**Problem description**
Look through the entries below and extract exactly the lines from the one containing "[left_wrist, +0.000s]" through the one containing "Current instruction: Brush", ends included.

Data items
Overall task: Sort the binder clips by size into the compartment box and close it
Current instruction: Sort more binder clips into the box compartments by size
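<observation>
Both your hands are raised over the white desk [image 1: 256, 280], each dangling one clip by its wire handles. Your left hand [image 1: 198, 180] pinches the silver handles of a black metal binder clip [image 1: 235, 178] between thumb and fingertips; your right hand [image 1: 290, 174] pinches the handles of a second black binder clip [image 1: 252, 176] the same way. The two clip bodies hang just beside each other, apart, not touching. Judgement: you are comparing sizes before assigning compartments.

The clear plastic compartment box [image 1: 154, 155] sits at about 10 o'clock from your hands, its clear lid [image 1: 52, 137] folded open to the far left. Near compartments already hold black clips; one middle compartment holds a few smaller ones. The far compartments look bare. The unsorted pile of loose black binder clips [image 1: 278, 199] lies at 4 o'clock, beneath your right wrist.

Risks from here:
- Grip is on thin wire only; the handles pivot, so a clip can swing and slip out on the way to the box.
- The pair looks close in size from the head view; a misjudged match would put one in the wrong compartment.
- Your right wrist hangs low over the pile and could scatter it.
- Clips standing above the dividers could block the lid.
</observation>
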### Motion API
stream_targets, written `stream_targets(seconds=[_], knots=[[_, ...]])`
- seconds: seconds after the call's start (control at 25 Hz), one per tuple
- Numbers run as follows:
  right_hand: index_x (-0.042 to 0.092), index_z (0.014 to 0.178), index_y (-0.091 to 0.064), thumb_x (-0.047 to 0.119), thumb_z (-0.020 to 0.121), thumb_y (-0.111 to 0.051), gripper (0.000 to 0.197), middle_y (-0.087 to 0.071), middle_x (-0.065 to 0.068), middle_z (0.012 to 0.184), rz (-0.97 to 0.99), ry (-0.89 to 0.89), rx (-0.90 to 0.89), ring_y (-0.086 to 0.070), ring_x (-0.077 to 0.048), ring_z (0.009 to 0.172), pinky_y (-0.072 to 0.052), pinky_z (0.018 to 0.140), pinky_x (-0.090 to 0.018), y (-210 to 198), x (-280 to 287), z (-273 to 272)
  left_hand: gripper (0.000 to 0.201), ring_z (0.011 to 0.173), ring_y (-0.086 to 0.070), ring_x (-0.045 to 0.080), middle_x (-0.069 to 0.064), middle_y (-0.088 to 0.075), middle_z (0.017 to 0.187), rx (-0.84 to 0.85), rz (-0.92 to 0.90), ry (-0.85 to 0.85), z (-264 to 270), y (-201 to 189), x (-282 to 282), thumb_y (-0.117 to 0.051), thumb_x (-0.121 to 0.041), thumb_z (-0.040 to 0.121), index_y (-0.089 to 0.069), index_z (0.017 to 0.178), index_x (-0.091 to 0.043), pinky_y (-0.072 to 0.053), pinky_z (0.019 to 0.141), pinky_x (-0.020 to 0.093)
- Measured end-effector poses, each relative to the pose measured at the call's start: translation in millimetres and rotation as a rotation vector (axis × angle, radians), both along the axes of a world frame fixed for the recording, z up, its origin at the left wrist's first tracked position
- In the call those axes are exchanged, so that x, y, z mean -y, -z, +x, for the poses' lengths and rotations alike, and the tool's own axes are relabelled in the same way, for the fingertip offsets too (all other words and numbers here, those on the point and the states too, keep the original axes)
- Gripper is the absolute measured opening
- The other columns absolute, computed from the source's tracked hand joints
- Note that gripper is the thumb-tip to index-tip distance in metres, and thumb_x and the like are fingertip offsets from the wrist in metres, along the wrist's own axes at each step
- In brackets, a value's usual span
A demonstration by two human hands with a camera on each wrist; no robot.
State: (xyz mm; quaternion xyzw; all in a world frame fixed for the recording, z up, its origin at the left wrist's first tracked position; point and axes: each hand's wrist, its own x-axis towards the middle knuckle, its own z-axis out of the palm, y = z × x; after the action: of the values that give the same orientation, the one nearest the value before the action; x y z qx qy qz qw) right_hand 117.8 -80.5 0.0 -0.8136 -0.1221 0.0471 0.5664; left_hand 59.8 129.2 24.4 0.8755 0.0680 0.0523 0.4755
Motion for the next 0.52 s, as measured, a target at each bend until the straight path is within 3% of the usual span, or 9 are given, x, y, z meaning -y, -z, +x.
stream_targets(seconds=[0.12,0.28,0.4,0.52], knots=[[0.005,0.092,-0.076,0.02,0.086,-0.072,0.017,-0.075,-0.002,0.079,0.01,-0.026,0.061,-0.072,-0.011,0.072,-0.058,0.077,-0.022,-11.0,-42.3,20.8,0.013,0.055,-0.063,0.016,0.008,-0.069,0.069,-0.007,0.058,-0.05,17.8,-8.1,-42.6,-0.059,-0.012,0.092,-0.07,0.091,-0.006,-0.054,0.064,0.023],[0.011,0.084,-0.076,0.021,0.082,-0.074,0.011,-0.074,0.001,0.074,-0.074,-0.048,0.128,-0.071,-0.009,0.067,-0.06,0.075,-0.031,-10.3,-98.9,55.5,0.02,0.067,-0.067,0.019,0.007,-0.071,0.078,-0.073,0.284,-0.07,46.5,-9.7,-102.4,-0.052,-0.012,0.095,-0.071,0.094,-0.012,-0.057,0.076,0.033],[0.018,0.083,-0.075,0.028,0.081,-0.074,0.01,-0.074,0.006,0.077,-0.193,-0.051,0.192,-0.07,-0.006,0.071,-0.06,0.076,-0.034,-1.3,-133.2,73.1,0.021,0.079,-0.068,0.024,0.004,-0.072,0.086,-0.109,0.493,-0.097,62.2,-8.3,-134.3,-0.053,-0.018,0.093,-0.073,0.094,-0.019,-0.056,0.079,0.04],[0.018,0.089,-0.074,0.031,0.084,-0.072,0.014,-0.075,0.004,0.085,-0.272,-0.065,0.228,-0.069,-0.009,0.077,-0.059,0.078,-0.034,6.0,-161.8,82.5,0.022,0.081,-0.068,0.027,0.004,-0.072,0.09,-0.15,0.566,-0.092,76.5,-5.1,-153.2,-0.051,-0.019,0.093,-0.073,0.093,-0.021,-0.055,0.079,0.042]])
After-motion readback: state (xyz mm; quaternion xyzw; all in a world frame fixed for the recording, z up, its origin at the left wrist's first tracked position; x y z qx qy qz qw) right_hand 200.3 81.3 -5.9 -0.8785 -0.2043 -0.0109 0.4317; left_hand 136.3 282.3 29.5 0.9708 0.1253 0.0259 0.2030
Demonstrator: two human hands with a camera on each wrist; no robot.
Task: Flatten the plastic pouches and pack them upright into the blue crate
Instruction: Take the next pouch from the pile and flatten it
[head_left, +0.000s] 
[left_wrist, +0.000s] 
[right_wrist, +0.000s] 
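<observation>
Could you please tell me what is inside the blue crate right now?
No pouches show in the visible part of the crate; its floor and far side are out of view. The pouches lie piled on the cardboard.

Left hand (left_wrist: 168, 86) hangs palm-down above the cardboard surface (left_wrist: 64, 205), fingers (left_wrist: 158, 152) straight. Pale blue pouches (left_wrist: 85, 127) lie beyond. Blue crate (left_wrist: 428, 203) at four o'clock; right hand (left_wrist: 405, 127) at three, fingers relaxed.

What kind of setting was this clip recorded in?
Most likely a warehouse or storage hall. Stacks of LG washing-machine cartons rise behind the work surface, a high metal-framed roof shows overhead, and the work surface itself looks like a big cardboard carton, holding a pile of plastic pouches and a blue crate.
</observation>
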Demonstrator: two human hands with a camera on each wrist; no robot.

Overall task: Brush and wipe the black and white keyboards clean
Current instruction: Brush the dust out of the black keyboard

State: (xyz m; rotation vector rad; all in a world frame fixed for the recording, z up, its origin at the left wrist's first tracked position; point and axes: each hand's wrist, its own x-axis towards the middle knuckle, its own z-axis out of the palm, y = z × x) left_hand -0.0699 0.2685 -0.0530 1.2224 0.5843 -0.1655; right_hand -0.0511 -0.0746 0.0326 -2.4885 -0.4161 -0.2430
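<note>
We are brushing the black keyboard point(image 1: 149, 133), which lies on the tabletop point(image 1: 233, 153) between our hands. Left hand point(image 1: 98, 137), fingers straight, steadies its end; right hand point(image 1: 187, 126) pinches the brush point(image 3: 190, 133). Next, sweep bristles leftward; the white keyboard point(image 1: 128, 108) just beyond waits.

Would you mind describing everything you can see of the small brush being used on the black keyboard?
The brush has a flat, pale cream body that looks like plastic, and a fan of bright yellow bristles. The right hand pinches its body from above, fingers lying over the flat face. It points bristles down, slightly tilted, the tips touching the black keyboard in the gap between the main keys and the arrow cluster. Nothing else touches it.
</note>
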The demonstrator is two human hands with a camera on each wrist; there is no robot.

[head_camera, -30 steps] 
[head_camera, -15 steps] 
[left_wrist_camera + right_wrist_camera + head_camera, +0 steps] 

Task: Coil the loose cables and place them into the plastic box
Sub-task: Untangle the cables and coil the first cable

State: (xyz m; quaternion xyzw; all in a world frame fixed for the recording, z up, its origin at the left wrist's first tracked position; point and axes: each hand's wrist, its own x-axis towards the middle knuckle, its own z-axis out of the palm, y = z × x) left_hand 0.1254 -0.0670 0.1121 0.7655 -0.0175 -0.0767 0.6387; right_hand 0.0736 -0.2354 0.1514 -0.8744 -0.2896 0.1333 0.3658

**Response**
[left_wrist, +0.000s] 
[right_wrist, +0.000s] 
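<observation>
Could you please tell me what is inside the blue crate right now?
No pouches show in the visible part of the crate; its floor and far side are out of view. The pouches lie piled on the cardboard.

Left hand (left_wrist: 168, 86) hangs palm-down above the cardboard surface (left_wrist: 64, 205), fingers (left_wrist: 158, 152) straight. Pale blue pouches (left_wrist: 85, 127) lie beyond. Blue crate (left_wrist: 428, 203) at four o'clock; right hand (left_wrist: 405, 127) at three, fingers relaxed.

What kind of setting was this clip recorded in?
Most likely a warehouse or storage hall. Stacks of LG washing-machine cartons rise behind the work surface, a high metal-framed roof shows overhead, and the work surface itself looks like a big cardboard carton, holding a pile of plastic pouches and a blue crate.
</observation>
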Demonstrator: two human hands with a camera on each wrist; no robot.

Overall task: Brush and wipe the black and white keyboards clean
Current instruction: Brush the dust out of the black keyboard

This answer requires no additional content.